> [WHAT YOU NEED TO DO] Each line below has to be output exactly, from first to last.

####

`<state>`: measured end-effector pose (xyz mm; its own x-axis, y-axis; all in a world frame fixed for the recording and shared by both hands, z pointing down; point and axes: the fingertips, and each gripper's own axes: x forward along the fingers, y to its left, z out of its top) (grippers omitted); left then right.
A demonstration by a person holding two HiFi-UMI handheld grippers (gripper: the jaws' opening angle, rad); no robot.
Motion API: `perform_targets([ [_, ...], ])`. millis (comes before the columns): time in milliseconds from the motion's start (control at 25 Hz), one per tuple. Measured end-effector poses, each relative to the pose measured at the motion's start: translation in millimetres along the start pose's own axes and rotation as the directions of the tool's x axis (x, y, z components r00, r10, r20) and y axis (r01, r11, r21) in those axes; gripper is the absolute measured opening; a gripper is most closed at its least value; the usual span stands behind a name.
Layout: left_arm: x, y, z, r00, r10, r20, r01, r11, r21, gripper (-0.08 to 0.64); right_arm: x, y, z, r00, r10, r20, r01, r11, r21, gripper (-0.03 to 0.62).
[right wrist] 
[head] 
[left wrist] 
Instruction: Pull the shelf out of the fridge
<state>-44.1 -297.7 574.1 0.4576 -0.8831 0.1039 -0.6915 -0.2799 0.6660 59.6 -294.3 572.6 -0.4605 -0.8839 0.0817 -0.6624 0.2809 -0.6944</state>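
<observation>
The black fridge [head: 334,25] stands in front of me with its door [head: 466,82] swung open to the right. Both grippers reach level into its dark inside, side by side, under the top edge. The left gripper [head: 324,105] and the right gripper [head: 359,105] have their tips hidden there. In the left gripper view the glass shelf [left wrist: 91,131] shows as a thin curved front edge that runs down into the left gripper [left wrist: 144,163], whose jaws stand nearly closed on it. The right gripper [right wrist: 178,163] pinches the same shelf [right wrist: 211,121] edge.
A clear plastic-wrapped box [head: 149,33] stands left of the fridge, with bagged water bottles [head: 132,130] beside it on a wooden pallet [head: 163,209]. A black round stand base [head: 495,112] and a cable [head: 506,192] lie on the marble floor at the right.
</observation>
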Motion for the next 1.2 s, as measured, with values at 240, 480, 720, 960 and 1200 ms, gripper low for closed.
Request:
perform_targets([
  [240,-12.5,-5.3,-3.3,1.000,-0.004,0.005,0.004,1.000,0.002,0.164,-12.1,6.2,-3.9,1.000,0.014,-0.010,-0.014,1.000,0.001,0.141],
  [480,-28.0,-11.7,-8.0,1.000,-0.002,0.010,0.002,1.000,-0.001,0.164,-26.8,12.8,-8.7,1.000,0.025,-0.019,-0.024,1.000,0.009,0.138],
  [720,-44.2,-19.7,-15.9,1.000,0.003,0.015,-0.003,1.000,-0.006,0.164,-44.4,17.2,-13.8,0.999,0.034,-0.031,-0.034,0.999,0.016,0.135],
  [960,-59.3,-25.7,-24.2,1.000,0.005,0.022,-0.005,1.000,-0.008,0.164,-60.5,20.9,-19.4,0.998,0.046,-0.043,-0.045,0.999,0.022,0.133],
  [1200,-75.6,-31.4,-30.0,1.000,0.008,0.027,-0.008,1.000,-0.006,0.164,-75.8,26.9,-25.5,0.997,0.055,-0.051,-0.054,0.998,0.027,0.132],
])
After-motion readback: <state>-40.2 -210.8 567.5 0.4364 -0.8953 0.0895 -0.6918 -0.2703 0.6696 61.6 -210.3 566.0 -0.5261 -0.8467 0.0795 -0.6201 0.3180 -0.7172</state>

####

> [EXERCISE OUTPUT]
`<state>`: measured end-effector pose (xyz mm; its own x-axis, y-axis; all in a world frame fixed for the recording and shared by both hands, z pointing down; point and axes: the fingertips, and each gripper's own axes: x forward along the fingers, y to its left, z out of its top) (grippers omitted); left then right.
A demonstration by a person holding two HiFi-UMI handheld grippers (gripper: the jaws' opening angle, rad); no robot.
Motion API: `perform_targets([ [_, ...], ])`. millis (comes before the columns): time in milliseconds from the motion's start (control at 25 Hz), one per tuple. Measured end-effector poses, each relative to the pose measured at the motion's start: translation in millimetres along the start pose's own axes and rotation as the directions of the tool's x axis (x, y, z components r00, r10, r20) and y axis (r01, r11, r21) in those axes; gripper is the absolute measured opening; a gripper is most closed at its least value; the usual span stands behind a name.
Layout: left_arm: x, y, z, r00, r10, r20, r01, r11, r21, gripper (-0.08 to 0.64); right_arm: x, y, z, r00, r10, r20, r01, r11, r21, gripper (-0.03 to 0.62).
[right wrist] 
[head] 
[left wrist] 
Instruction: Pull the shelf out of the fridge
<state>-44.1 -297.7 574.1 0.4576 -0.8831 0.1039 -0.6915 -0.2799 0.6660 59.6 -294.3 572.6 -0.4605 -0.8839 0.0817 -0.6624 0.2809 -0.6944</state>
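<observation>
The black fridge [head: 334,25] stands in front of me with its door [head: 466,82] swung open to the right. Both grippers reach level into its dark inside, side by side, under the top edge. The left gripper [head: 324,105] and the right gripper [head: 359,105] have their tips hidden there. In the left gripper view the glass shelf [left wrist: 91,131] shows as a thin curved front edge that runs down into the left gripper [left wrist: 144,163], whose jaws stand nearly closed on it. The right gripper [right wrist: 178,163] pinches the same shelf [right wrist: 211,121] edge.
A clear plastic-wrapped box [head: 149,33] stands left of the fridge, with bagged water bottles [head: 132,130] beside it on a wooden pallet [head: 163,209]. A black round stand base [head: 495,112] and a cable [head: 506,192] lie on the marble floor at the right.
</observation>
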Motion for the next 1.2 s, as measured, with values at 240, 480, 720, 960 and 1200 ms, gripper low for closed.
Request:
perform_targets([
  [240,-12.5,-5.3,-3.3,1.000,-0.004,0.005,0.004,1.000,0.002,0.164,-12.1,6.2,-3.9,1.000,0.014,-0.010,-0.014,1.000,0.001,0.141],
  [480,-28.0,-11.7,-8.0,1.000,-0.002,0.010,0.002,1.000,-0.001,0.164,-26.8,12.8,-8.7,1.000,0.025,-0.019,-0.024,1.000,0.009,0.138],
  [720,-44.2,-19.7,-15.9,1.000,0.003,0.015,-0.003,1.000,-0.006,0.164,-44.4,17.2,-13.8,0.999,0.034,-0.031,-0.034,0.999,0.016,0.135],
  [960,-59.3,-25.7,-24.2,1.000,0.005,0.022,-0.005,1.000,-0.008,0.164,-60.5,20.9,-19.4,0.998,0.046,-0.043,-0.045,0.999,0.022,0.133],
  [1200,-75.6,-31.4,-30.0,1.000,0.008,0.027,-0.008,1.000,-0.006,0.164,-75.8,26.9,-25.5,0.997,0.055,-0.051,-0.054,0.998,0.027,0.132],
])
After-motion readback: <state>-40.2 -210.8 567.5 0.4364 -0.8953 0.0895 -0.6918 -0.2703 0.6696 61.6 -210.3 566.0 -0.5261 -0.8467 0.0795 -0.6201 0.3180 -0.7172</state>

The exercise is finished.